Со станочниками на заводе дела обстояли получше. Это дело успешно осваивали женщины и дети. Не хватало мастеров-плотников. Крылья самолётов тесались топорами из фанеры, которую пропитывали особым химическим составом для защиты от влаги и огня.

Егор объяснил для ясности:

– Нужна крепкая рука и аккуратная сноровка, чтобы брака было поменьше. Специалистам в этом деле даётся бронь! – непроизвольно проговорился он.

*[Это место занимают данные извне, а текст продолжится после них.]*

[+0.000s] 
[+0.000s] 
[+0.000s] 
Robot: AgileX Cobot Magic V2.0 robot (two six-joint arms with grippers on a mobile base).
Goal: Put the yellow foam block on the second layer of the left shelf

Зря он это сказал. Даже если и были среди, повзрослевших не по времени, Ленинградских мальчишек-блокадников - начинающие столяры и плотники – никто из них не хотел тыловой брони.

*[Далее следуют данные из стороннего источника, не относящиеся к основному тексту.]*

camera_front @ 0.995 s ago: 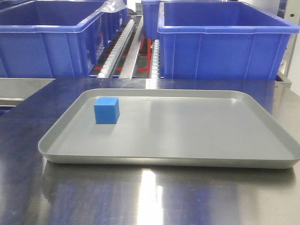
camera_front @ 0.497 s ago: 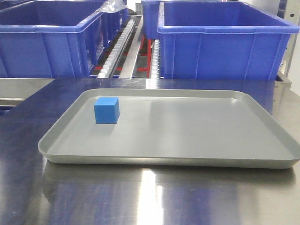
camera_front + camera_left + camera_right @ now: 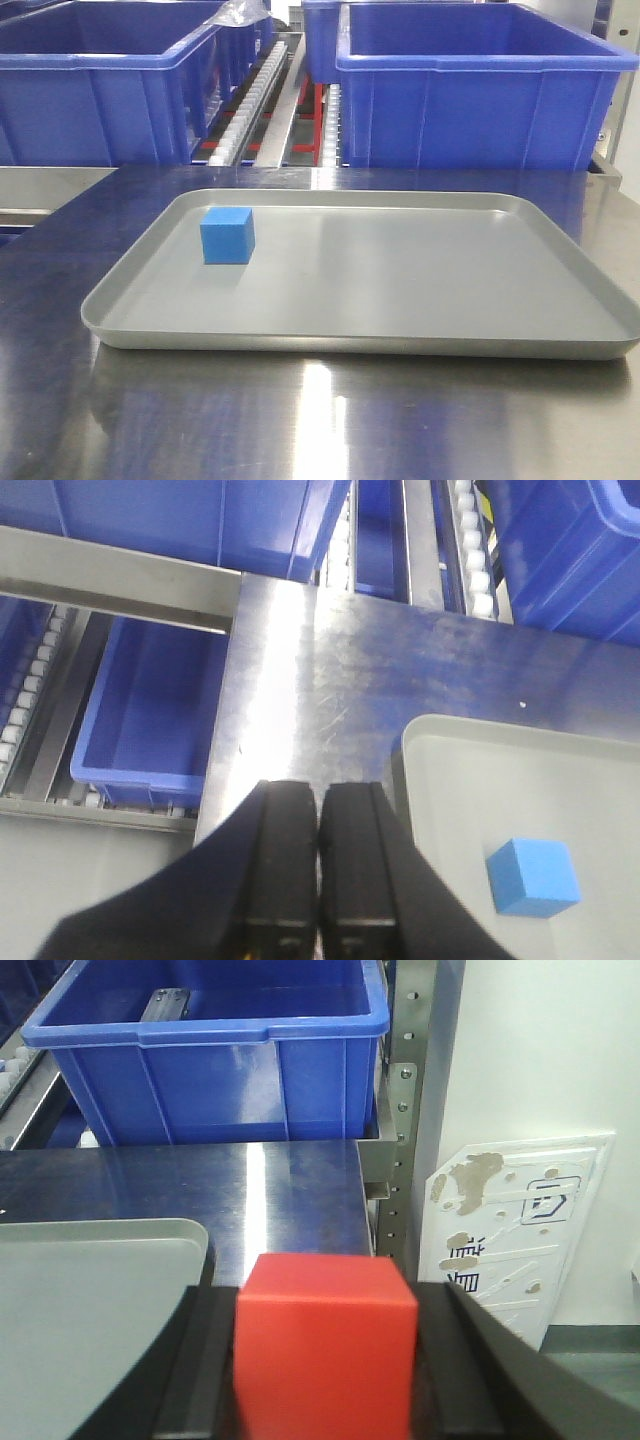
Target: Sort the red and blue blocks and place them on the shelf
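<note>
Nothing has shifted in the front view. The shelf (image 3: 262, 95) stands behind the steel surface (image 3: 300, 425). The grey tray (image 3: 400, 290) holds the blue block (image 3: 228, 235) just right of the left gripper (image 3: 319, 802), which is pressed together. The right gripper (image 3: 325, 1385) pinches the red block (image 3: 325, 1325) beside the tray's right edge.

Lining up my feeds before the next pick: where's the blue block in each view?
Front: blue block left of centre, on the tray.
Left wrist: blue block lower right, on the tray.
Right wrist: not in view.
Shared landmark: the tray, seen in all three.
</note>
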Motion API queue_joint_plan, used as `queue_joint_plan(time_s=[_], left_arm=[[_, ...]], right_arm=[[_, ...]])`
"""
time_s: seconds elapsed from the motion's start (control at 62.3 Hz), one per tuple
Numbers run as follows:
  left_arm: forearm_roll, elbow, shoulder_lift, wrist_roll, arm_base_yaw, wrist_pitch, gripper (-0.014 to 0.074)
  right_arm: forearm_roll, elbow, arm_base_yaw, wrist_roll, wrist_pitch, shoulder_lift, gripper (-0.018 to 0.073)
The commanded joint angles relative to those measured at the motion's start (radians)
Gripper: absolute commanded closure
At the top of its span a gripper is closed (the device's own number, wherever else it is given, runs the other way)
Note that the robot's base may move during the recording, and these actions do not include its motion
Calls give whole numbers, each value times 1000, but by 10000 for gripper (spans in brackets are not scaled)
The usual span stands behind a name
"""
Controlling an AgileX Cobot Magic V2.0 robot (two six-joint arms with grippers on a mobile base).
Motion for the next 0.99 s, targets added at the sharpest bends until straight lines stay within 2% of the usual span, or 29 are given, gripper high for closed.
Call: queue_joint_plan(time_s=[0.0,0.128,0.481,0.658,0.706,0.77,0.802,0.93,0.979], left_arm=[[12,-38,-20,3,-8,-75,461],[6,-38,-11,3,-8,-87,461],[8,-38,-11,3,-8,-13,461],[8,-42,-10,9,-8,95,459],[12,-45,-10,39,-8,124,451],[10,-54,-7,101,-8,165,394],[10,-59,-2,118,-8,175,335],[-3,-90,28,121,-8,212,57],[-11,-104,44,121,-8,235,22]], right_arm=[[-7,-28,-7,-4,-93,4,502],[-7,-28,-7,-4,-93,4,502],[-7,-28,-7,-4,-93,4,502],[-7,-28,-7,-4,-93,4,502],[-7,-28,-7,-4,-93,4,502],[-7,-28,-7,-4,-93,4,502],[-7,-28,-7,-4,-93,4,502],[-7,-28,-7,-4,-93,4,502],[-7,-28,-7,-4,-93,4,502]])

Пацаны сразу нахмурились, молча, исподлобья поглядывая на вербовщика в тыловую артель. Все они только и мечтали – как бы побыстрее достичь призывного возраста, чтобы отправиться на фронт – изничтожать фашистскую нечисть.

Егор всё понял без слов. Он одобряюще кивнул, и в сердцах кляня себя за опрометчиво брошенную фразу, засеменил к нагруженной машине, неуклюже опираясь на неудобный протез. Он до сих пор никак не мог привыкнуть к казённой деревянной ноге, как не силился приноровиться и научиться скрывать свою заполученную хромоту.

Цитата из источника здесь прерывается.